May 1996/C++ Theory and Practice

Columns

C++ Theory and Practice

Dan Saks

Perspectives on Grammars and Parsers

Parsing C++ declarations is easier than most people realize. Understanding how parsers work gives you the proper conceptual model for parsing a declaration "by hand."

Copyright © 1996 by Dan Saks

For the past several months, I've been probing pretty deeply into the grammatical structure and associated semantics of C++ declarations. I also presented a program that parses C++ declarations and translates them into English.

This month, I want to look back over the past few articles and try to put this discussion of grammars and parsers in some perspective. I suspect that it's pretty easy to lose sight of the big picture, especially since I might not have kept it in focus as well as I should have. Some e-mail I've recently received seems to confirm that suspicion. I'll use my reply to the following letter as the opportunity to refocus on the big picture before I add any more features to the program.

Date: 08 Feb 96 10:36:33 EST
From: Gregor Owen
<71121.625@compuserve.com>
Subject: Parsing C Declarations

I am enjoying your C parsing explorations in CUJ, but I wondered if you noticed how this looks? First you start off with an article promising to explain how to figure out C variable declarations, but then, that task apparently being beyond human capabilities, you describe a program that may be capable of doing it for us. A carping critic might suggest that man has met the C language, and man has lost. This certainly agrees with my day-to-day experience, where I regularly find it impossible to get the declarations to work.

For instance I was trying to make an array of functions const — so I wouldn't try writing into EPROM — and all I could do was
typedef void (*VFUNC)();

const VFUNC cwfuncs[LINES68] = {
    gotime1, gotime2, gotime3, gotime4
};
I spent the usual few minutes poking const into various places in the original arrangement, which (if I'm not mistaken) was something like void (*cwfuncs)[], and I then gave up. The next time I ran into a situation like this I didn't even try to insert the const; I just started with the typedef. I'm almost (but not absolutely) certain there's some "correct" way to do it without the typedef — but life is so short.

I guess what I'm railing about here is that maybe it's time for the C community to just get past denial and face it: it's a great language and everything, but the variable declarations are dysfunctional, they don't really work, and it's too late to fix them.

Best wishes,
J. G. Owen
Huntington Station, NY 11746

First, my articles have been about parsing C++ declarations, not just C declarations. I assume your concerns are directed at C++ as well as C. I never meant to convey the impression that parsing C or C++ is beyond human capabilities. Quite to the contrary, I think it's easier than most people realize. I'll explain why after presenting a little background.

The Lesson of the decl Program

Indeed, C++'s declaration structure is more complicated than we'd like it to be. But I don't think it's quite as bad as a lot of people make it out to be. The real problem is that most programmers somehow acquire an incomplete or incorrect conceptual model of how declarations work.

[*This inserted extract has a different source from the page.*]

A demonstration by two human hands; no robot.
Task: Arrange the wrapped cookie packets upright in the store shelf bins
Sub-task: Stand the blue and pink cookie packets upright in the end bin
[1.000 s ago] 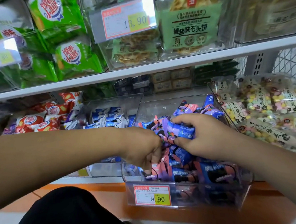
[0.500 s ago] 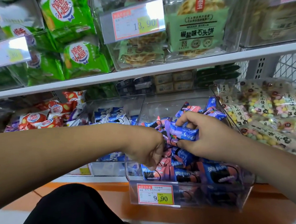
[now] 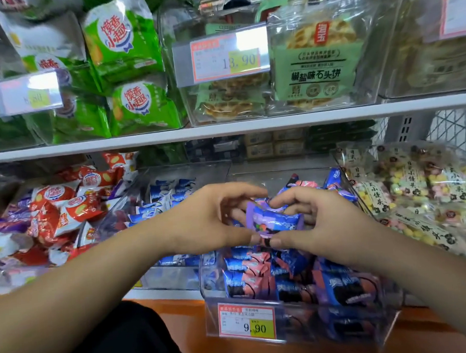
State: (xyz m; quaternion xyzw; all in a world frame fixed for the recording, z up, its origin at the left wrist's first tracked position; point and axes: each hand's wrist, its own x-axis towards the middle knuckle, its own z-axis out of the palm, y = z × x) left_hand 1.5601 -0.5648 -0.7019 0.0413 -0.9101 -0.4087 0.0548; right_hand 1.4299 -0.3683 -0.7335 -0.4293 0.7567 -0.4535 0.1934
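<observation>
My left hand (image 3: 201,220) and right hand (image 3: 323,225) pinch one blue-and-purple cookie packet (image 3: 273,220) between them, thumbs at its lower edge, just above the clear bin (image 3: 306,329). More packets (image 3: 247,274) crowd the bin's front wall, behind its price tag (image 3: 247,325).

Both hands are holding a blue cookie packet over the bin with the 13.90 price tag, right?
No. The left hand and right hand hold the blue packet over the bin tagged 9.90; the 13.90 tag is higher up, as the head view shows.
</observation>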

For example, more than one person has explained to me that they've used, and taught others to use, a fairly simple rule known as the "clockwise" rule, as explained by Andrew Binstock[1] :

Take any declaration, start with the innermost parentheses (in the absence of parentheses, start with the declared item's name), and work clockwise through the declaration going to the right first.

After a couple of simple examples, he gives this one:
char*c[];
Start with c, go clockwise to the right; [] is found: c is an array; keep going clockwise, * is found: c is an array of pointers; loop to char and c is an array of pointers to chars.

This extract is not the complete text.